Early morning start at the Santa Ana National Wildlife Refuge. TomTom fails me yet again, cannot believe that National Parks are not considered Points of Interest. Useless bloody thing. The morning in Santa Ana is well spent with more of the targeted species being ticked off. In fact, the point of another night here is becoming increasingly nullified as almost all my target species have been seen. Drive into MacAllen in an attempt to find the towns Botanical Gardens. After a few attempts it turns out my information is either old or duff, nothing doing. My trip information does make mention of the MacAllen water treatment facilities and as they are near I head off to see what gives. Mention is made of a large concentration of Rattlers here, so tread with caution. The area has been done up by a local conservation unit, turning the surrounds into educational gardens and the like. Withe temperature hovering around 100F, it is a case of moving from one shaded area to the next. Since I am looking mostly for Kingfishers, I take leave of my feet and wait for action. According to the available literature, the Western Diamondbacks are more commonly seen in the water here. Almost on cue, a large Rattler slithers into the water from the bank in front of me. What an amazing creature! I do have a thing for the Viperids, having kept Puff Adders in South Africa and wishing to have kept some Rattlers as well as a few South American Bothrops. As evening started to fall, I found only my second sit down restaurant and feasted on steak Tacos and Fajitas.

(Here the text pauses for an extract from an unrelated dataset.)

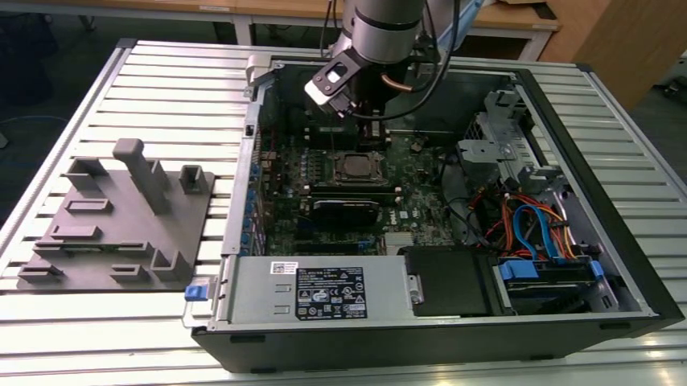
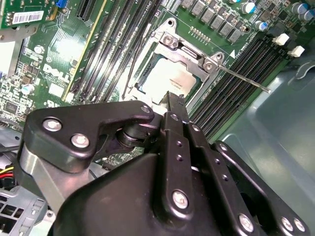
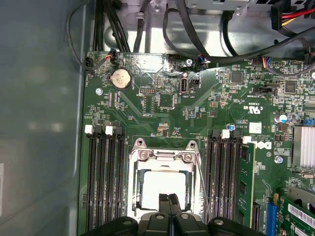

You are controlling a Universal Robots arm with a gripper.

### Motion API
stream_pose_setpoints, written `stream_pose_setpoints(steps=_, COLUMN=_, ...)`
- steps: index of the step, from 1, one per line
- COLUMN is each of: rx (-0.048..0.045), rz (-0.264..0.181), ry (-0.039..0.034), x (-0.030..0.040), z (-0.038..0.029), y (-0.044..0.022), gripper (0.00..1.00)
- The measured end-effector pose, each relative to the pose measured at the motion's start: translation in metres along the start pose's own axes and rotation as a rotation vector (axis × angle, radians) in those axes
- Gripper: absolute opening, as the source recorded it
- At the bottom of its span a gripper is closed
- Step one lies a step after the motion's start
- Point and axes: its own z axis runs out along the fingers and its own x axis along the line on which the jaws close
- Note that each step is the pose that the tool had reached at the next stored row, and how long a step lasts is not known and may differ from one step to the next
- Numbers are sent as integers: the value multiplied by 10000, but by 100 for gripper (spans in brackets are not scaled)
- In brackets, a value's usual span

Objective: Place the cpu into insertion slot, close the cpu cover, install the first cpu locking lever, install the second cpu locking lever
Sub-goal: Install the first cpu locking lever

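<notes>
The cpu lies pale and silvery in the insertion slot on the green board, also seen as the cpu in the first wrist view. The cpu cover lies flat over it, its window framing the chip; its frame rings the socket. One thin locking lever sticks out sideways from the socket, and another wire lever runs along the opposite side. My gripper hangs above the socket's edge, shut with nothing between its fingers. From outside, the gripper sits over the case's rear.
Long black memory slots flank the socket on both sides. The open computer case holds a power supply, drive bays and coloured cables. A grey fixture plate lies on the slatted table at the exterior view's left.
</notes>
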Motion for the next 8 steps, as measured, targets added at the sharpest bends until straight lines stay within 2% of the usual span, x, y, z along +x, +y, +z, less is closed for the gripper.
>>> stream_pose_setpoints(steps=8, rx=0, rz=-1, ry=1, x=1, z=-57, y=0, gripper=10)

My last day proper in Texas. That feeling of an imminent end to the holiday crept in, even though I was heading for Costa Rica rather than London. I visited a number of local areas including a return to the sewage works. Once things got hot again, it was time to leave southern Texas behind me and head back to Houston, another 350 miles up US77. The drive was pleasant enough, although the ‘border post’ situated 100 miles north of Brownsville was a little odd. No stamp in the passport, but looked a permanent road block to check documentation etc. Arrived in Houston late in the afternoon and checked into yet another hotel room. John F Kennedy Boulevard sounds rather more impressive that it turns out to be. Dinner at the local diner, still no steak...
With an early morning flight to look forward to, I had enough time to do some laundry and start booking accommodation in Costa Rica. Rather late planning by my standards, but given the debacle of volcano induced adjustment, I was glad not to have to adjust another weeks worth of accommodation.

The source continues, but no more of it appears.